What you need to do: Without including any images, repeat the listing below exactly.

───── Data shown

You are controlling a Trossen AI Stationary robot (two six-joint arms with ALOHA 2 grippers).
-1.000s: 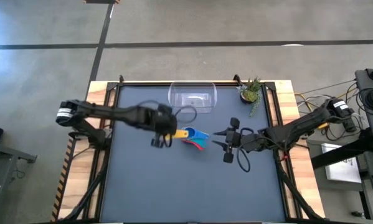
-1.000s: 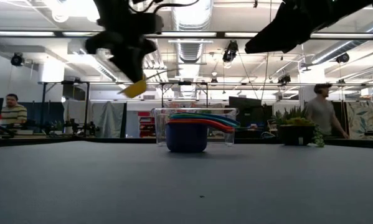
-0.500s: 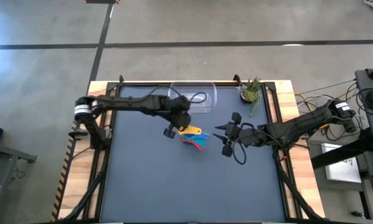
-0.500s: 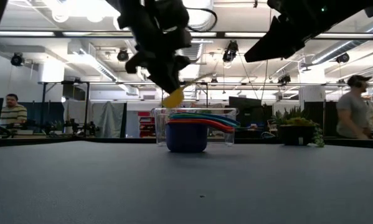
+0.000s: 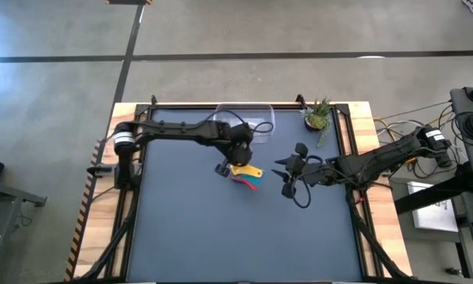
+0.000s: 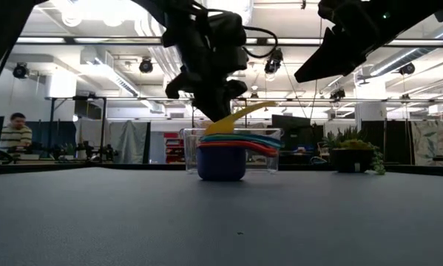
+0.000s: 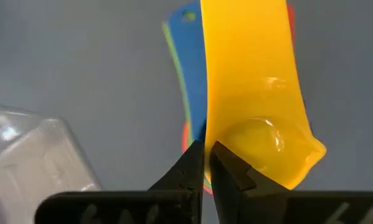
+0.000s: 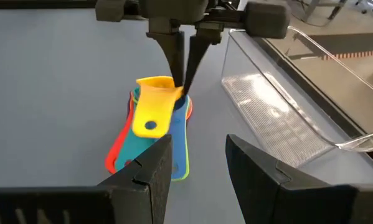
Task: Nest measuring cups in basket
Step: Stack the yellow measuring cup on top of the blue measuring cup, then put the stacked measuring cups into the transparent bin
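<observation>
Clear basket point(image 5: 245, 122) is sitting at the table's far edge, w/ a potted plant point(image 5: 319, 116) near its right. Just in front, one stack of measuring cups point(image 5: 247, 178) is resting on the mat. Left gripper point(image 5: 234, 162) is pinching the yellow cup point(image 5: 246, 169) by its rim above the stack, tilted. Right gripper point(image 5: 287, 175) is hanging nearby, fingers parted, grasping nothing. One person point(image 6: 12, 133) is sitting in the bkgd.

no readable text, labels or signs
</observation>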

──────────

Result for this exercise:
You are controlling a Trossen AI Stationary robot (two six-joint arms with ALOHA 2 grippers).
-1.000s: 
-1.000s: 
-0.500s: 
-0.500s: 
+0.000s: 
+0.000s: 
+0.000s: 
+0.000s: 
Task: Nest measuring cups in basket
Step: Stack the yellow measuring cup on top of the blue measuring cup, then put the stacked measuring cups into the transparent bin
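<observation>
Clear basket point(image 5: 245, 122) is sitting at the table's far edge, w/ a potted plant point(image 5: 319, 116) near its right. Just in front, one stack of measuring cups point(image 5: 247, 178) is resting on the mat. Left gripper point(image 5: 234, 162) is pinching the yellow cup point(image 5: 246, 169) by its rim above the stack, tilted. Right gripper point(image 5: 287, 175) is hanging nearby, fingers parted, grasping nothing. One person point(image 6: 12, 133) is sitting in the bkgd.

no readable text, labels or signs
</observation>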

This finishes the output for the exercise.